Concept Paper: Australian Longitudinal Learning Database (ALLD)
High quality education and training helps people to develop knowledge and skills that may be used to enhance their own living standards and those of the broader community. For an individual, educational attainment is widely seen as a key factor in obtaining a rewarding career. For Australia, having a skilled workforce is vital to supporting ongoing economic development and improvements in living conditions.
The Australian Government's Productivity Agenda recognises the need to support investment in skills and human capital, including measures to enhance teacher quality, improve the quality of early childhood education, and achieve ambitious targets for higher educational attainment rates. Good quality data are required to progress towards these goals and to provide the evidence base for ongoing policy development.
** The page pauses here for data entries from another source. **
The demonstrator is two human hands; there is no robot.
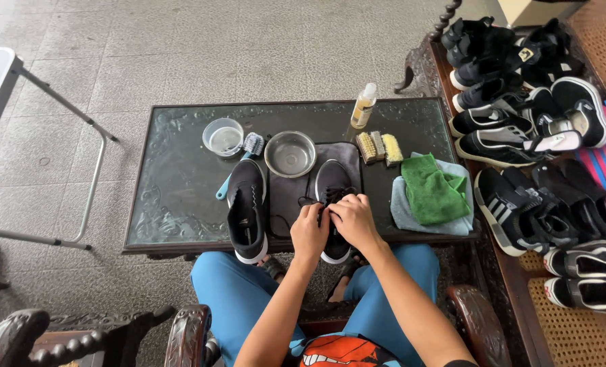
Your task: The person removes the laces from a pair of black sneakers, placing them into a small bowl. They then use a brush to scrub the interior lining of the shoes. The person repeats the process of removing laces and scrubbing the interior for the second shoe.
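Hands meet at the laces of a dark sneaker (331, 178) on the glass-topped table (181, 170), left hand (309, 231) and right hand (354, 219) both pinched on them, its mate (246, 207) lying untouched just left, brushes (378, 147) and steel bowl (290, 153) unused beyond.

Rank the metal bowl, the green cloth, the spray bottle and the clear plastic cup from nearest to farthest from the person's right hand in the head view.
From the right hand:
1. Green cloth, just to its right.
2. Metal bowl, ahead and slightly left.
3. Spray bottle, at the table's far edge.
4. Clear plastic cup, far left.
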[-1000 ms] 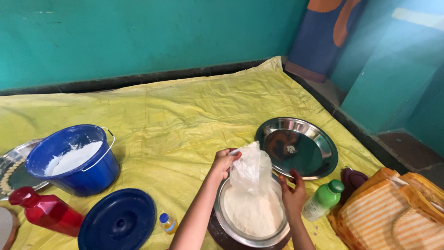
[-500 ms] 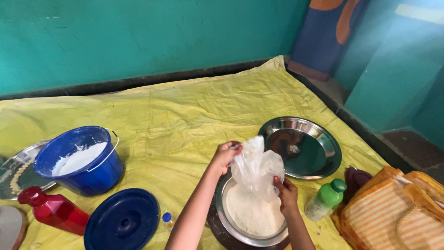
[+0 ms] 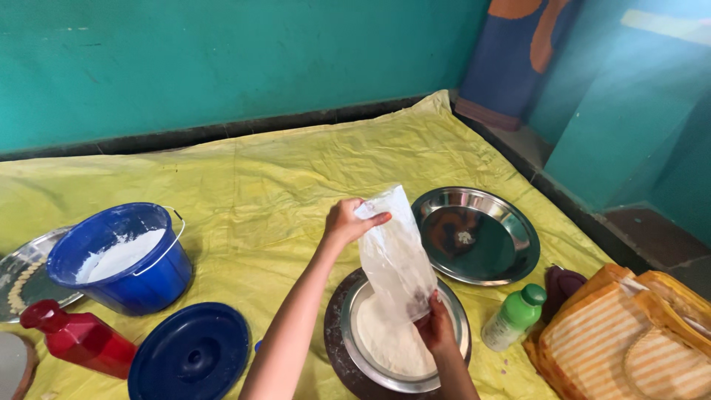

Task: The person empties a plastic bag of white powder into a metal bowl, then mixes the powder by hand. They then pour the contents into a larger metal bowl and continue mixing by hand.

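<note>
Raised higher than a moment ago, the clear plastic bag [image 3: 396, 255] hangs tilted over the steel bowl [image 3: 404, 342] of flour, left hand [image 3: 348, 221] gripping its top, right hand [image 3: 437, 330] pinching its lower end

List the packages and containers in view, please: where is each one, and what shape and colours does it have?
Clear plastic bag: held by left hand and right hand over a steel bowl of white powder.
Green bottle: right of bowl, pale body, darker cap.
Red bottle: lower left, lying.
Blue bucket: left, white powder inside.
Blue lid: round, beside bucket.
</note>
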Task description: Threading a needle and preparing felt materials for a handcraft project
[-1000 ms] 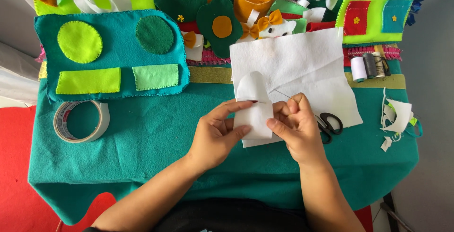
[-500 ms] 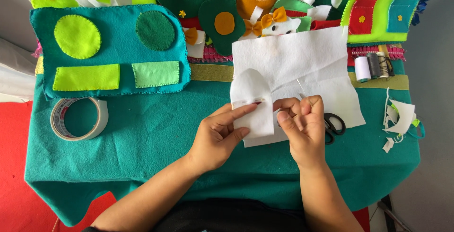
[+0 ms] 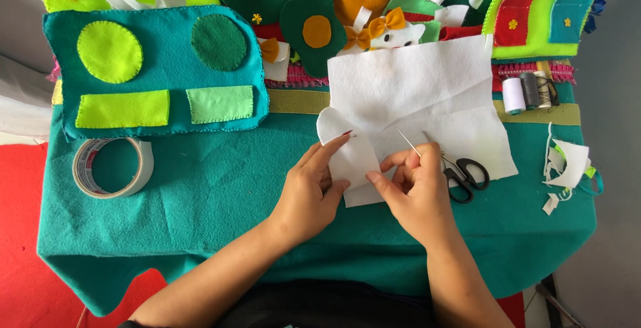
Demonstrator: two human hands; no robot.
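My left hand point(image 3: 310, 191) pins the small white felt cutout point(image 3: 347, 151) flat on the large white felt sheet point(image 3: 427, 94), near the middle of the teal cloth point(image 3: 200, 194), index finger stretched across the piece. My right hand point(image 3: 414, 191), which half a second ago lay closer against the cutout, now pinches a needle point(image 3: 408, 142) lifted clear, tip pointing far-left. I judge a stitch has just been drawn through; scissors point(image 3: 464, 174) lie just right.
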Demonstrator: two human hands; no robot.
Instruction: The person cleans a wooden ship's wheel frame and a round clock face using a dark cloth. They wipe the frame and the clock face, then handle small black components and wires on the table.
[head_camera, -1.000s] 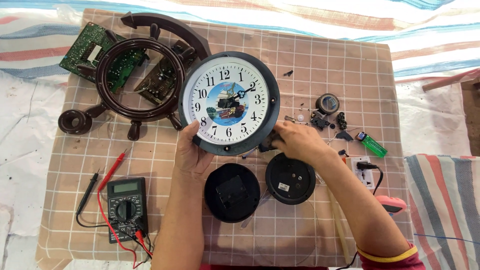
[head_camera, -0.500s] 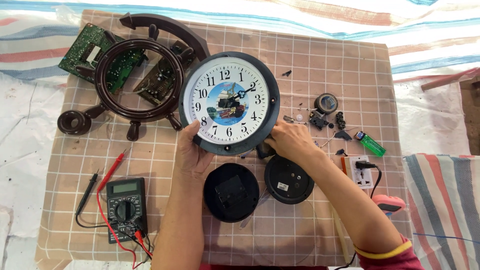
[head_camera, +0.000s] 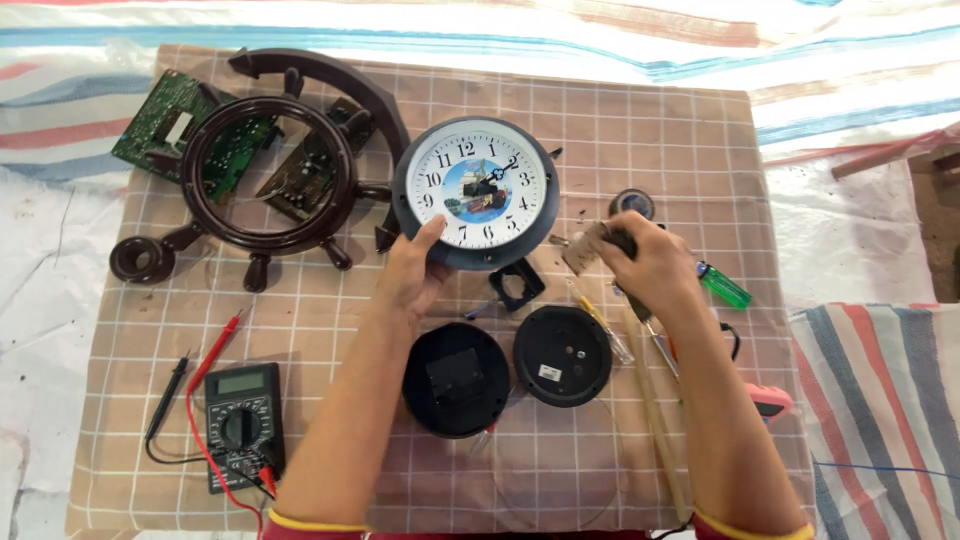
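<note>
Left hand (head_camera: 415, 275) has its grip closed on the round wall clock (head_camera: 477, 192) at its seven o'clock edge. Right hand (head_camera: 645, 265), at the clock's four o'clock, pinches a small grey piece (head_camera: 585, 248).

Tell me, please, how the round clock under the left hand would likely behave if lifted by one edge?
The clock looks like rigid plastic, so it probably stays stiff. The left hand steadies it alone, suggesting it is fairly light. Its clear front may scratch or crack if dropped.
</note>
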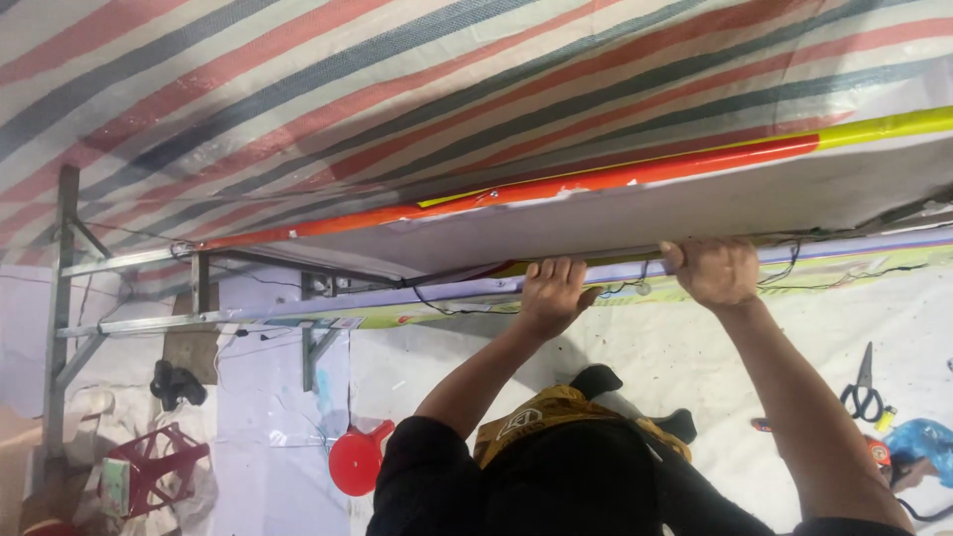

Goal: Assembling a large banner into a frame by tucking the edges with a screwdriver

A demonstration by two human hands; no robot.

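Overhead | left hand [549, 294], right hand [713, 270] grip metal rail [397, 298]

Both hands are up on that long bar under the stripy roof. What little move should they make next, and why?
Probably slide the left hand further left along the metal bar. Both it and the right hand grip close together, leaving the long banner edge beyond them unheld.
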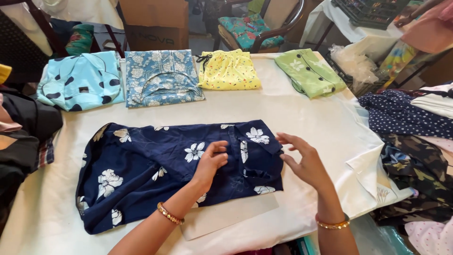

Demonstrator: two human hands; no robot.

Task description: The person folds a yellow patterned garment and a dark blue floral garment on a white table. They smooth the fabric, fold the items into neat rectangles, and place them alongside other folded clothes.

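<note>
Spreading wide across the view, the desk (302, 113) under its white cloth carries everything. On its near half lies the navy floral garment (155, 174), flattened out, its right end folded over a pale board (226, 215) that pokes out along the near edge. Along the far side sit four folded pieces in a row: light blue spotted garment (80, 80), blue floral garment (160, 75), yellow garment (229, 70), green garment (309, 72). A heap of dark clothes (406, 141) crowds the right edge. Now the left hand (211, 163) — fingers curled together, pinching the navy fabric near its middle. The right hand (304, 158) is at the folded right end, fingers spread apart and loose, tips just at the cloth's edge, gripping nothing.
</note>
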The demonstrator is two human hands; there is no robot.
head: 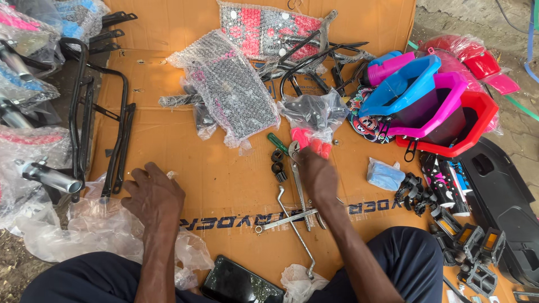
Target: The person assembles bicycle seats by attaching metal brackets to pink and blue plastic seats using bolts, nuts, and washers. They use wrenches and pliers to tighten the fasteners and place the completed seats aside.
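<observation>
My right hand fingers pinch red-handled pliers; left hand spread flat on cardboard, near plastic wrap.

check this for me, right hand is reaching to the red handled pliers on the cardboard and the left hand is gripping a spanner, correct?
Not quite. The head view shows the left hand resting flat on the cardboard beside crumpled clear plastic, gripping nothing. The spanner lies apart from it, near the right forearm. The rest holds: the right hand is at the red-handled pliers.
</observation>
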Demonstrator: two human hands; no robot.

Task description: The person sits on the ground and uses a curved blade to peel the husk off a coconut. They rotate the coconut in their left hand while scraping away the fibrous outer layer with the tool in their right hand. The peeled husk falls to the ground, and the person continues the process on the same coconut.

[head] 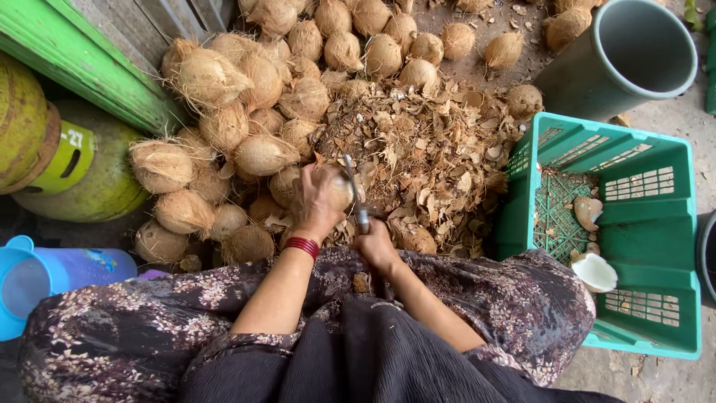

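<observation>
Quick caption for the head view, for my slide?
Left hand steadies a coconut while right hand works a blade over husk scraps.

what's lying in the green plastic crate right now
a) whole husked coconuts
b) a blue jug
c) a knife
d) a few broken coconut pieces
d: only a few broken coconut pieces show on the green plastic crate's mesh floor, white flesh facing up on the nearest one.
</observation>
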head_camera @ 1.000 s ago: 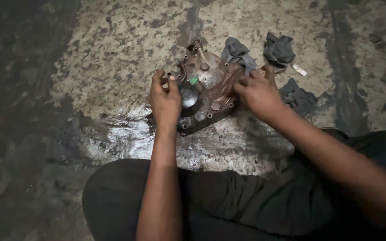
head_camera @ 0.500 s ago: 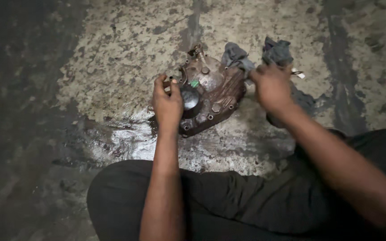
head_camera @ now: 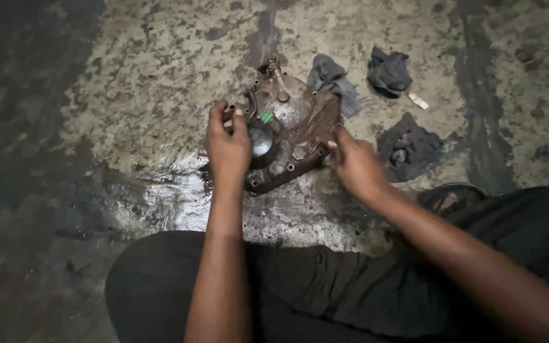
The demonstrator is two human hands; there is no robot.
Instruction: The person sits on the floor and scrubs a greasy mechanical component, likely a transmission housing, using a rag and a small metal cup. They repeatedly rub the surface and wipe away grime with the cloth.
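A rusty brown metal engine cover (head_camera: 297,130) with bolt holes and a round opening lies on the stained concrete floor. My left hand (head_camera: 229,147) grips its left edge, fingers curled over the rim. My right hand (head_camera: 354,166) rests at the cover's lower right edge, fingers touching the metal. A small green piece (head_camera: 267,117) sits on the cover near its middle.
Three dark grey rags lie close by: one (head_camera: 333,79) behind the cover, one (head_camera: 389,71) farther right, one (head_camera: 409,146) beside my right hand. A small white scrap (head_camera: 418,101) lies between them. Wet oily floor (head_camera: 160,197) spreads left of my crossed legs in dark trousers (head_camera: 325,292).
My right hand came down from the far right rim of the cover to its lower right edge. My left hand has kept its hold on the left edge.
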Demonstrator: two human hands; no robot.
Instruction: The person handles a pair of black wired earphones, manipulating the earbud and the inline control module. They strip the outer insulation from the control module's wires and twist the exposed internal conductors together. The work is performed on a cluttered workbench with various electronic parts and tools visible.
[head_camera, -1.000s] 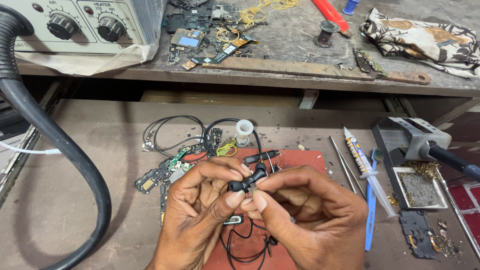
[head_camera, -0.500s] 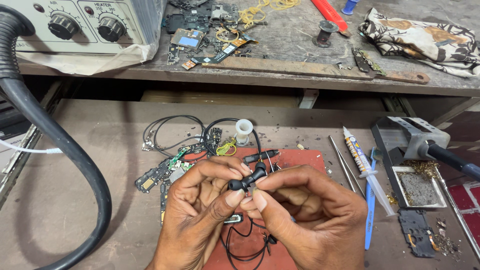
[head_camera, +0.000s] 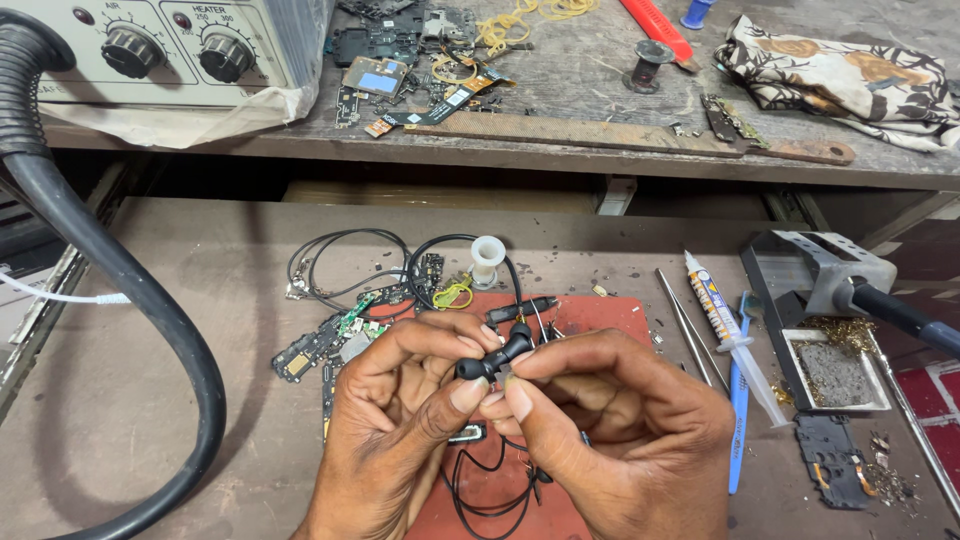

This paper introduces the concept of the Australian Longitudinal Learning Database (ALLD) as a core, enduring database of education and socio-demographic statistical information. An ALLD would link data on the pathways and outcomes of Australian students from early childhood education to schooling, post-school education and potentially labour force outcomes. The ALLD would be constructed from existing data sources, and, subject to community support, could include data drawn from the Australian Bureau of Statistics (ABS) Census of Population and Housing into a central, statistical and research base.
Information derived from the ALLD would allow governments and researchers to develop a better understanding of the drivers and underlying factors affecting student progress and outcomes. It would facilitate improved measurement of participation in early childhood education, school performance and social inclusion, and inform national agreement reporting through the Council of Australian Governments (COAG) and other monitoring processes.
IMPROVING EDUCATION DATA
Currently, data collected in the early childhood, education and training sectors is fragmented and sector specific. While there is a good deal of information available on participation in education and training, there is only limited information on the educational pathways and outcomes for students. This is largely due to the data being collected from a variety of sources.
There are some initiatives underway to bring data together, such as the My School website administered by the Australian Curriculum, Assessment and Reporting Authority (ACARA), which combines enrolment data and information about socio-economic status with National Assessment Program - Literacy and Numeracy (NAPLAN) results. However, there are currently no accessible databases that integrate data sources across the different education sectors for statistical and research purposes.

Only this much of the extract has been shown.